### [Aim of the task]
Set down all of the data exactly as it appears.

= Beginning of Section =

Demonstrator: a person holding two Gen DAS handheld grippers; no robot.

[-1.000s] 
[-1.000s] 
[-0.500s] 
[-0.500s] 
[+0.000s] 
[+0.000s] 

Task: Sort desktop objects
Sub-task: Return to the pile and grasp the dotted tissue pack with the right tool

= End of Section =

### [Task result]
Demonstrator: a person holding two Gen DAS handheld grippers; no robot.

[-1.000s] 
[-1.000s] 
[-0.500s] 
[-0.500s] 
[+0.000s] 
[+0.000s] 

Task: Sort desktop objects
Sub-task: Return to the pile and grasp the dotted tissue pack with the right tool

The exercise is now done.